Selfhosted
A place to share alternatives to popular online services that can be self-hosted without giving up privacy or locking you into a service you don't control.
Rules:
-
Be civil: we're here to support and learn from one another. Insults won't be tolerated. Flame wars are frowned upon.
-
No spam posting.
-
Posts have to be centered around self-hosting. There are other communities for discussing hardware or home computing. If it's not obvious why your post topic revolves around selfhosting, please include details to make it clear.
-
Don't duplicate the full text of your blog or github here. Just post the link for folks to click.
-
Submission headline should match the article title (don’t cherry-pick information from the title to fit your agenda).
-
No trolling.
Resources:
- selfh.st Newsletter and index of selfhosted software and apps
- awesome-selfhosted software
- awesome-sysadmin resources
- Self-Hosted Podcast from Jupiter Broadcasting
Any issues on the community? Report it using the report flag.
Questions? DM the mods!
view the rest of the comments
Just go nginx, anything else is faffing about. Busybox may not be security tested, so best to avoid on the internet. Php is pointless when its a static site with no php. Id avoid freenginx until its clear that it is going to be supported. There is nothing wrong with stock nginx, the fork is largely political rather than technical.
Absolutely, but it has a built-in webserver that can serve static files, too (I constantly use that in my dev environment).
But I guess you're mostly right about just using Nginx. I already have multiple containers running it, though. Most of them just serving static files. But it's ca. 50 megabytes compressed size each container just for Nginx alone.
How about Python? You can get an HTTP server going with just
python3 -m http.server
from the dir where the files are. Worth remembering because Python is super common and probably already installed in many places (be it on host or in containers).I once built a router in Python, but it was annoying. The much I like Python, the much I dislike coding in it. Just firing up a web server with it is no big deal, though.
I was even thinking of node.js, but this comes with a whole different set of issues. It would allow for future extensions of the project on the server-side, though.
What do you use for Node containers? I use an Alpine image where I install Node but I've been wondering if there's a better way.
Would be my first one. I'd likely go the Alpine route, too. It's used as option for the Docker official image.
https://hub.docker.com/_/node/tags?page=1&name=alpine
Having PHP installed is just unnecessary attack surface.
Are you really struggling for space that 50mb matters? An 8gb usb can hold thar 160x?
Yes! Especially running it's built-in webserver outside your dev environment. They "advertise" doing so in their Docker packages documentation, though. Every project without PHP is a good project. It's still an option - at least technically.

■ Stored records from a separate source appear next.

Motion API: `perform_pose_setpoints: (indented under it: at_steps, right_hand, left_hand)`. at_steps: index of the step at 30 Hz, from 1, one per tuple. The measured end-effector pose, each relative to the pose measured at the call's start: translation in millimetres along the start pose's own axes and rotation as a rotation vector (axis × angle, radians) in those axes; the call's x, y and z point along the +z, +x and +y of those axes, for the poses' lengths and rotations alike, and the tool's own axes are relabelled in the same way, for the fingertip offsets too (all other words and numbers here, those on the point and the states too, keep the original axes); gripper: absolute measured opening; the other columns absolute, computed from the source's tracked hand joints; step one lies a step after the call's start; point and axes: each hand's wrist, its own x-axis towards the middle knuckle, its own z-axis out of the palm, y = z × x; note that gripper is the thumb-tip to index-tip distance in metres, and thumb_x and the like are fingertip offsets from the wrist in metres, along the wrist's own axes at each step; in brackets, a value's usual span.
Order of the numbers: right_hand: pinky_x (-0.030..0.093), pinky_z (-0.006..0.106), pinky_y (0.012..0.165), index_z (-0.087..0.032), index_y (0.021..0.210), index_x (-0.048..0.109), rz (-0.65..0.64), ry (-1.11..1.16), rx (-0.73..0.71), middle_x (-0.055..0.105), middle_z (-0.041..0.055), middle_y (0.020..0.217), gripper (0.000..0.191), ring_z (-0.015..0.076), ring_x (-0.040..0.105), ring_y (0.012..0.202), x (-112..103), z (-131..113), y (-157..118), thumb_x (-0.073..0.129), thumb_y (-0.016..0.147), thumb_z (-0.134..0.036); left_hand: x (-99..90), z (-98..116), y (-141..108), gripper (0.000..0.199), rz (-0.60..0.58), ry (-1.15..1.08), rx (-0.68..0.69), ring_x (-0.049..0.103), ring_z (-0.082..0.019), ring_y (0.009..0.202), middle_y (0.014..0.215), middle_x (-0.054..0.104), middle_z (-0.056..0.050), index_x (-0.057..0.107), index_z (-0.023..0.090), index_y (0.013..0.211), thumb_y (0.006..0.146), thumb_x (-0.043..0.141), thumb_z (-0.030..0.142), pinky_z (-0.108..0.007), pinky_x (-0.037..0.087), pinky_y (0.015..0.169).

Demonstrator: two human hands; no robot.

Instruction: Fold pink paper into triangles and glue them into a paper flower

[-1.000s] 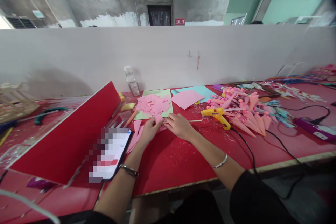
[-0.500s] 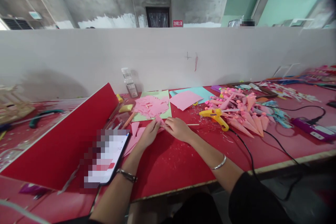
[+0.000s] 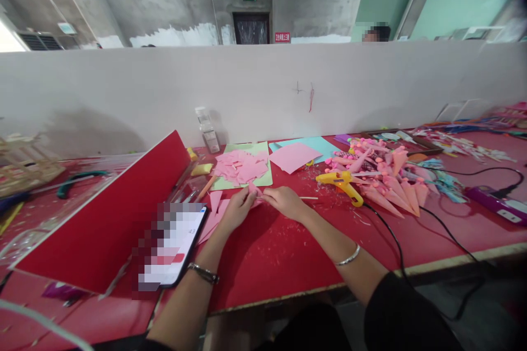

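My left hand (image 3: 236, 209) is closed, pinching a small piece of pink paper (image 3: 254, 188) between thumb and fingers. Close beside it, my right hand (image 3: 286, 202) is closed on a thin wooden stick (image 3: 309, 198), whose free end sticks out to the right. Its fingertips meet the paper's right side; the stick's other end is hidden. Just beyond the hands, cut pink paper pieces (image 3: 242, 167) are heaped on a pale green sheet (image 3: 263, 177). More pink paper (image 3: 213, 223) lies left of my left hand, partly under it.
Right of my hands lie a yellow glue gun (image 3: 341, 182) with a black cord and a pile of pink paper cones (image 3: 391, 187). A phone (image 3: 181, 249) and slanted red board (image 3: 111, 208) are at left. A pink sheet (image 3: 295, 157) overlaps a blue one (image 3: 325, 148).
The whole view has shifted slightly to the right in the picture. Both hands stay together at the pink paper; the stick's left part, visible before between the fingers, no longer shows clearly.
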Motion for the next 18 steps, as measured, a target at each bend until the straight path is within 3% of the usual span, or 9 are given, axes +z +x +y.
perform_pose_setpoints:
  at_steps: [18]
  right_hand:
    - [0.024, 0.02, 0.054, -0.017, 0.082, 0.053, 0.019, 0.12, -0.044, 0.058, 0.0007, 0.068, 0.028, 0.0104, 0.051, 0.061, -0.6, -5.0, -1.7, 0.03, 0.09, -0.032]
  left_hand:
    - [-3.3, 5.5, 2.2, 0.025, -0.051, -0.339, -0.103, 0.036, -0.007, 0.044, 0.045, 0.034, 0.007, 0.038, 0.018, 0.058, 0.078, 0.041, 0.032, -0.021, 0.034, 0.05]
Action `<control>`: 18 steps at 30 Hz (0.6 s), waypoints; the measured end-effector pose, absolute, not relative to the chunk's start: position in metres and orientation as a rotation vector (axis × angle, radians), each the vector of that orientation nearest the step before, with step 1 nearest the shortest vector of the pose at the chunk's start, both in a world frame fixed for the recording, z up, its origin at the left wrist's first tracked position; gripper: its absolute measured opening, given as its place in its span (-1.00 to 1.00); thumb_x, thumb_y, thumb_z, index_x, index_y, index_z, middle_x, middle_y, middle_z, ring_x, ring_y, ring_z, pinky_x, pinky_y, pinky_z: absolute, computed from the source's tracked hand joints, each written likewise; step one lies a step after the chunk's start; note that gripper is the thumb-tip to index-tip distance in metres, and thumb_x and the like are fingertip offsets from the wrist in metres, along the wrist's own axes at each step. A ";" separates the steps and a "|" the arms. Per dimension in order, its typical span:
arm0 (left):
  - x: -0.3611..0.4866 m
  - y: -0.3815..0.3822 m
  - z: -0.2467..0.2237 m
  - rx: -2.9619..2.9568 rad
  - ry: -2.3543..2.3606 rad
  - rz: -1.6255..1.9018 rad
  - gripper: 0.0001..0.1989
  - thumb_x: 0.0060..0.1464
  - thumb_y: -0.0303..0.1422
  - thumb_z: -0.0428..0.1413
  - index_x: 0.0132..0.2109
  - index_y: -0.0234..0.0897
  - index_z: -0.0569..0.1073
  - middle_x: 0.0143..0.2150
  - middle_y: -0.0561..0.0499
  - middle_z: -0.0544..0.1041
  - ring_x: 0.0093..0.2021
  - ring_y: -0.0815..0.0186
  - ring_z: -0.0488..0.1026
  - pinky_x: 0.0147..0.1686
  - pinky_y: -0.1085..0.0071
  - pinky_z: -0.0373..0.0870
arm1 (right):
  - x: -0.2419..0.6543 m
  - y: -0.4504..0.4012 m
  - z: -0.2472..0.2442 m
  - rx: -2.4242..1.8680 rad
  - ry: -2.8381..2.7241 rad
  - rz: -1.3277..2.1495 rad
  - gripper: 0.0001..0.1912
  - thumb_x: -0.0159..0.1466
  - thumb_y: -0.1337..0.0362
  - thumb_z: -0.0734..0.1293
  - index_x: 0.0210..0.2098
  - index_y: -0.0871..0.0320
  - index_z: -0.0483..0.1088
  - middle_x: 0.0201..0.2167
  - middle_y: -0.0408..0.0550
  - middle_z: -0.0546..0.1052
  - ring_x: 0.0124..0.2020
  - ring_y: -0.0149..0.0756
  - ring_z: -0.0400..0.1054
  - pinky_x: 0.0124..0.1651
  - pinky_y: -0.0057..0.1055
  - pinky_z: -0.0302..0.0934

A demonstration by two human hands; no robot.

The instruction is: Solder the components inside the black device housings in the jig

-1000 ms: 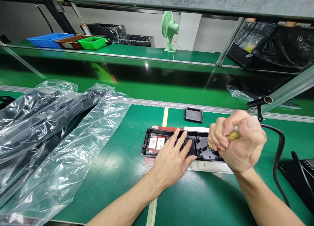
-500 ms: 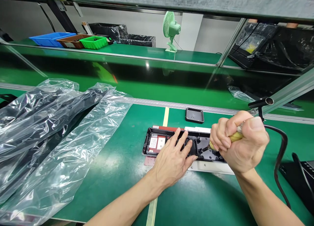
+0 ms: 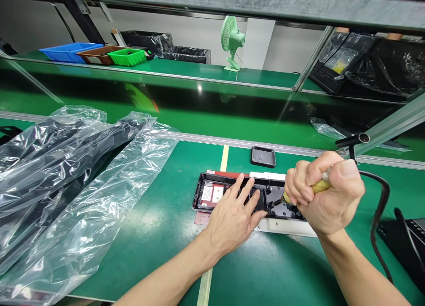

In a way, yes. I just want to optimize my stuff as much as possible. No unneeded tools, no overhead, a super clean environment, etc. Firing up another Nginx container just doesn't feel right anymore. (Even if it seems to be possible to manually "hack" file serving into NPM - which makes it a multi-use container serving various different sites and proxying requests.)
The machine I use as docker host also has a pretty low-end CPU and measly 4 gigabytes of RAM. So every resource not wasted is a good resource.
RAM is not the same as storage, that 50mb docker image isn't going to require 50mb of ram to run. But don't let me hold you back from your crusade :D
Thanks for educating me on basic computer knowledge! 🤣
Applications need RAM, though. A full-fledged webserver with all the bells and whistles likely needs more ram than a specialized single-binary static file delivery server.
Sorry, wasn't meant to be condescending, you just seem fixated on file size when it sounds like RAM (and/or CPU?) is what you really want to optimise for? I was just pointing out that they arent necessarily correlated to docker image size.
If you really want to cut down your cpu and ram, and are okay with very limited functionality, you could probably write your own webserver to serve static files? Plain http is not hard. But you'd want to steer clear of python and node, as they drag in the whole interpreter overhead.
I care about anything. RAM usage, file size, etc. I'm a minimalist when it comes to software. Use as less of all resources as possible. After once writing a router in Python I thought I could do this in Lua, too, but never actually tried. Maybe this would be a nice weekend project?
Even if Nginx is the way to go, I currently experiment with SWS which was suggested here. Technical aspects aside: The software is actively developed and the maintainer provides Docker images on their own (easy for Deploying a container based on that) and a package for my distribution (easy for development testing).
Well op look at it this way...
A single 50mb nginx docker image can be used multiple times for multiple docker containers.